At the station, Root receives a code from the Machine to open the briefcase, revealing a Fabergé egg inside. She then smashes it when the Machine orders her to do it. Reese and Finch deduce that Samaritan is using Khan's software to find the Machine's location. Khan is revealed to be captured and brought to Greer. He asks to "look Samaritan in its eyes", to which Greer responds by shooting him dead.

Reception

Viewers
In its original American broadcast, "Search and Destroy" was seen by an estimated 8.67 million household viewers and gained a 1.3/4 ratings share among adults aged 18–49, according to Nielsen Media Research. This means that 1.3 percent of all households with televisions watched the episode, while 4 percent of all households watching television at that time watched it. This was a 6% decrease in viewership from the previous episode, which was watched by 9.15 million viewers with a 1.5/5 in the 18-49 demographics. With these ratings, Person of Interest was the third most watched show on CBS for the night, behind NCIS: New Orleans and NCIS, second on its timeslot and sixth for the night in the 18-49 demographics, behind Fresh Off the Boat, Agents of S.H.I.E.L.D., NCIS: New Orleans, NCIS, and The Voice.

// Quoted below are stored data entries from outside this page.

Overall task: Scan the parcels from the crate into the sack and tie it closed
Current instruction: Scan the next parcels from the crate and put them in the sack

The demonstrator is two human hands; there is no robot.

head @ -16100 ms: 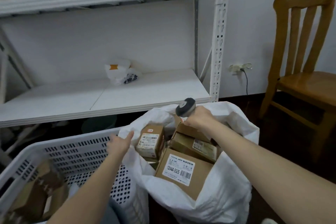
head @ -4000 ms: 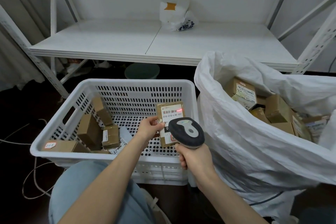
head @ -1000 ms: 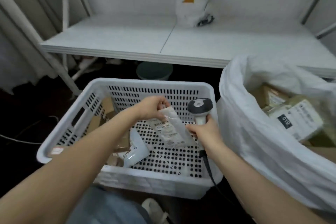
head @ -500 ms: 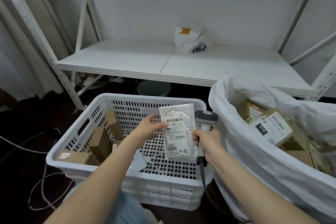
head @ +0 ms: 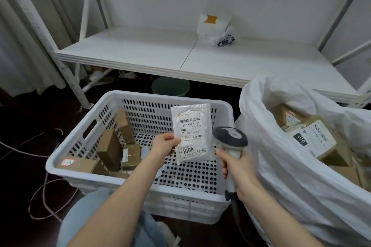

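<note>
My left hand pinches the left edge of a flat white plastic mailer, label and barcode facing me, held upright over the white perforated crate. Just right of the mailer, my right hand grips a grey and white barcode scanner by its handle. Several brown cardboard parcels lie in the crate's left half. The open white sack stands to the right of the crate with boxed parcels inside.
A low white shelf runs behind the crate, with a crumpled white bag on it. A green bucket sits under the shelf. Loose cables lie on the dark floor at left. My knee is against the crate's front.
The mailer has been turned label-up and held steady above the crate. The scanner has tilted toward it, and my right hand has dropped off the mailer's edge.
</note>
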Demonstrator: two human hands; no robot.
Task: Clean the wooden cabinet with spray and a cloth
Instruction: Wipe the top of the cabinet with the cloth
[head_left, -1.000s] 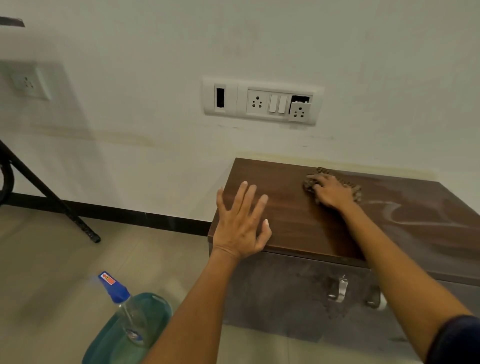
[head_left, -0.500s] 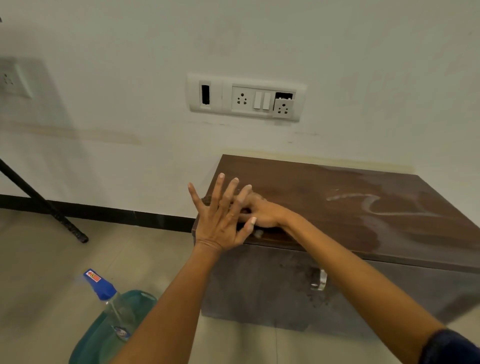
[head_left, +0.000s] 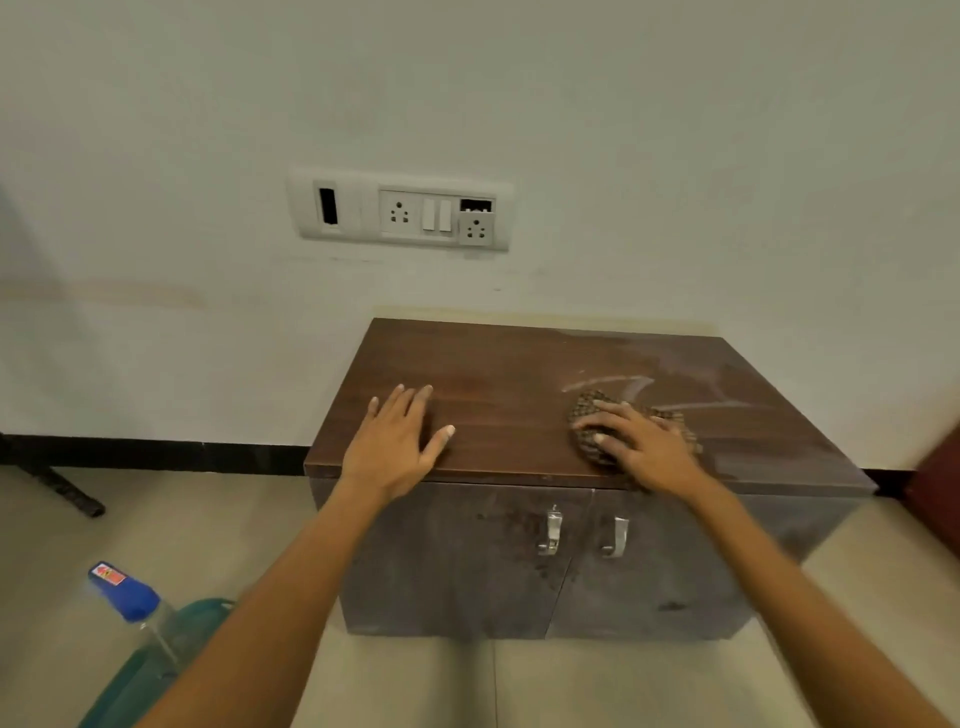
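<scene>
The low wooden cabinet (head_left: 498, 374) stands against the wall, its dark brown top streaked with pale wet marks on the right half. My right hand (head_left: 641, 441) presses a brown patterned cloth (head_left: 584, 410) flat on the top near the front edge, right of centre. My left hand (head_left: 397, 441) lies flat with fingers spread on the top's front left part, holding nothing. A clear spray bottle (head_left: 132, 603) with a blue head stands at the lower left, partly behind my left forearm.
A teal bucket (head_left: 156, 675) sits on the tiled floor by the bottle. Two metal handles (head_left: 582, 532) hang on the cabinet's grey doors. A socket panel (head_left: 402, 210) is on the wall above. A black stand leg (head_left: 67, 493) rests at left, dark red furniture (head_left: 940, 488) at right.
My right hand slid the cloth from the back of the top to the front left corner, then right along the front. My left hand came down flat on the top.
</scene>
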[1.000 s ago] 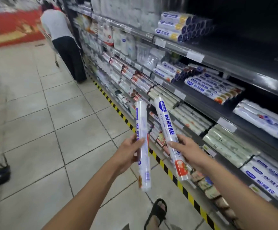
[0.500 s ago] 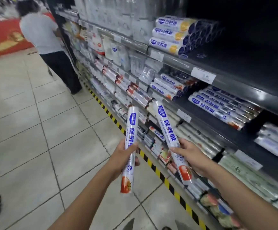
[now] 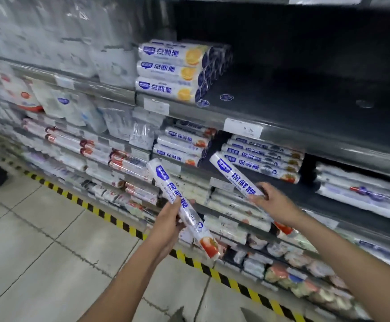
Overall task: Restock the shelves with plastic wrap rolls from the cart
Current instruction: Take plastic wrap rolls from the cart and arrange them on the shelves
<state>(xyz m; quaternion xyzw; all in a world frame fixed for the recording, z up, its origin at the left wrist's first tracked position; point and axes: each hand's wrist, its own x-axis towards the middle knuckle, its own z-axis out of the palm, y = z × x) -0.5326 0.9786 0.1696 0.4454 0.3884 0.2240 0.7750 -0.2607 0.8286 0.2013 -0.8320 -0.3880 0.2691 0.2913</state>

With Live +7 DVR factored in, the episode was watched by 11.99 million viewers with a 2.1 in the 18-49 demographics.

Critical reviews
"Search and Destroy" received highly positive reviews from critics. Matt Fowler of IGN gave the episode a "great" 8.8 out of 10 rating and wrote in his verdict, "In 'Search and Destroy,' Samaritan wasn't out to recruit, it was out to obliterate. Much like the 'terrorists' it helped destroy back in 'Control-Alt-Delete,' Khan found himself ruined and killed as part of Samaritan's plan to defeat its rivals and dominate humanity. The way it railroaded Khan into prison in order to kill him off was sort of terrifying, and the way it popped up those bollards to stop Reese on the road proved that it could be physically dangerous without human help. Also, Root and Martine's rivalry makes for fun TV. Their first gun fight was better, but this time Root got to throw out a cool 'places to go, people to kill' line."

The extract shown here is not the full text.